- **What you need to do**
Although the data below contains pictures, please reproduce only its words, exactly.

- **Supplied material**
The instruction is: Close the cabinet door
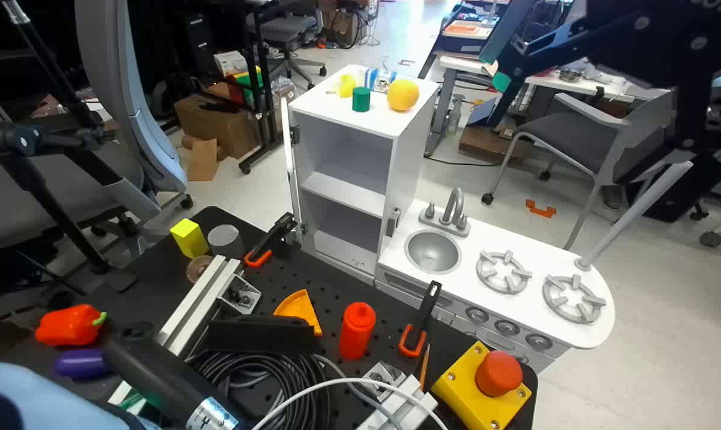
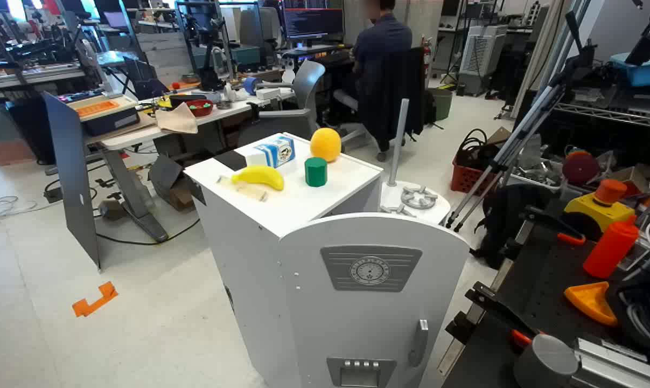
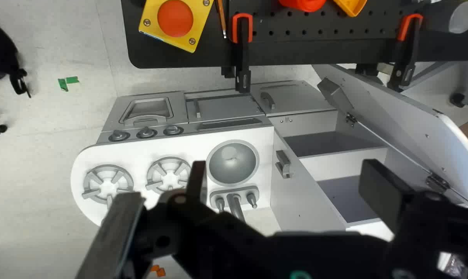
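The cabinet door [image 2: 376,323], a tall, pale grey panel with an arched top, bears a round dial [image 2: 370,270] high up and a vertical handle [image 2: 420,343] near its free edge. It stands upright and wide open, angled outward on hinges [image 3: 437,182] from the toy kitchen's tall unit [image 1: 408,155].

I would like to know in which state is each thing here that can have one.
Cabinet door: open
Gripper: open, holding nothing
Oven door: shut
Red bottle: upright
Green block: upright
Blue-and-white carton: lying on its side
Grey cylinder: upright
Red button: cannot tell whether pressed
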Tool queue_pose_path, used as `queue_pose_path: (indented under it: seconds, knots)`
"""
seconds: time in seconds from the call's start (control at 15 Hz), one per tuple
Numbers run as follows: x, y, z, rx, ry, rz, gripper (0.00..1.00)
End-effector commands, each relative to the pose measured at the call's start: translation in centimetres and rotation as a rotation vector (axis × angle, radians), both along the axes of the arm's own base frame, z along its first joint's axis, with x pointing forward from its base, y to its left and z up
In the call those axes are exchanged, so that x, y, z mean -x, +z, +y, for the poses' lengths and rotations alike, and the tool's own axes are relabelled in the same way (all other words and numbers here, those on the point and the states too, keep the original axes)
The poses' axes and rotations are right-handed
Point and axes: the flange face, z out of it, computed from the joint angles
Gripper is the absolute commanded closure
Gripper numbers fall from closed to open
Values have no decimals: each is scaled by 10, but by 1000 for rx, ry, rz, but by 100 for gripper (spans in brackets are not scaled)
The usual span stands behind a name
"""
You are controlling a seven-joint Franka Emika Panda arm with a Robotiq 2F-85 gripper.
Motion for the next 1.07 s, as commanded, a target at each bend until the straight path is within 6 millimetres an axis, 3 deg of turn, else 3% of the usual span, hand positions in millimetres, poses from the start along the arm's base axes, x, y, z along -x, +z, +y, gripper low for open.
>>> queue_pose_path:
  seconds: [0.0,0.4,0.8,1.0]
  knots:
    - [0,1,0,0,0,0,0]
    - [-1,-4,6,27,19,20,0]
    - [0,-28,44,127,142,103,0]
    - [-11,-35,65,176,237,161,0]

- **Exercise solution**
The instruction is: Close the cabinet door
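The cabinet door [image 2: 376,323], a tall, pale grey panel with an arched top, bears a round dial [image 2: 370,270] high up and a vertical handle [image 2: 420,343] near its free edge. It stands upright and wide open, angled outward on hinges [image 3: 437,182] from the toy kitchen's tall unit [image 1: 408,155].

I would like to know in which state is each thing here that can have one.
Cabinet door: open
Gripper: open, holding nothing
Oven door: shut
Red bottle: upright
Green block: upright
Blue-and-white carton: lying on its side
Grey cylinder: upright
Red button: cannot tell whether pressed
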Tool queue_pose_path, used as `queue_pose_path: (indented under it: seconds, knots)`
"""
seconds: time in seconds from the call's start (control at 15 Hz), one per tuple
Numbers run as follows: x, y, z, rx, ry, rz, gripper (0.00..1.00)
End-effector commands, each relative to the pose measured at the call's start: translation in centimetres and rotation as a rotation vector (axis × angle, radians), both along the axes of the arm's own base frame, z along its first joint's axis, with x pointing forward from its base, y to its left and z up
In the call those axes are exchanged, so that x, y, z mean -x, +z, +y, for the poses' lengths and rotations alike, and the tool's own axes are relabelled in the same way (all other words and numbers here, those on the point and the states too, keep the original axes)
The poses' axes and rotations are right-handed
Point and axes: the flange face, z out of it, computed from the joint angles
Gripper is the absolute commanded closure
Gripper numbers fall from closed to open
Values have no decimals: each is scaled by 10, but by 1000 for rx, ry, rz, but by 100 for gripper (spans in brackets are not scaled)
The usual span stands behind a name
"""
You are controlling a seven-joint Franka Emika Panda arm with a Robotiq 2F-85 gripper.
Motion for the next 1.07 s, as commanded, a target at each bend until the straight path is within 6 millimetres an axis, 3 deg of turn, else 3% of the usual span, hand positions in millimetres, poses from the start along the arm's base axes, x, y, z along -x, +z, +y, gripper low for open.
>>> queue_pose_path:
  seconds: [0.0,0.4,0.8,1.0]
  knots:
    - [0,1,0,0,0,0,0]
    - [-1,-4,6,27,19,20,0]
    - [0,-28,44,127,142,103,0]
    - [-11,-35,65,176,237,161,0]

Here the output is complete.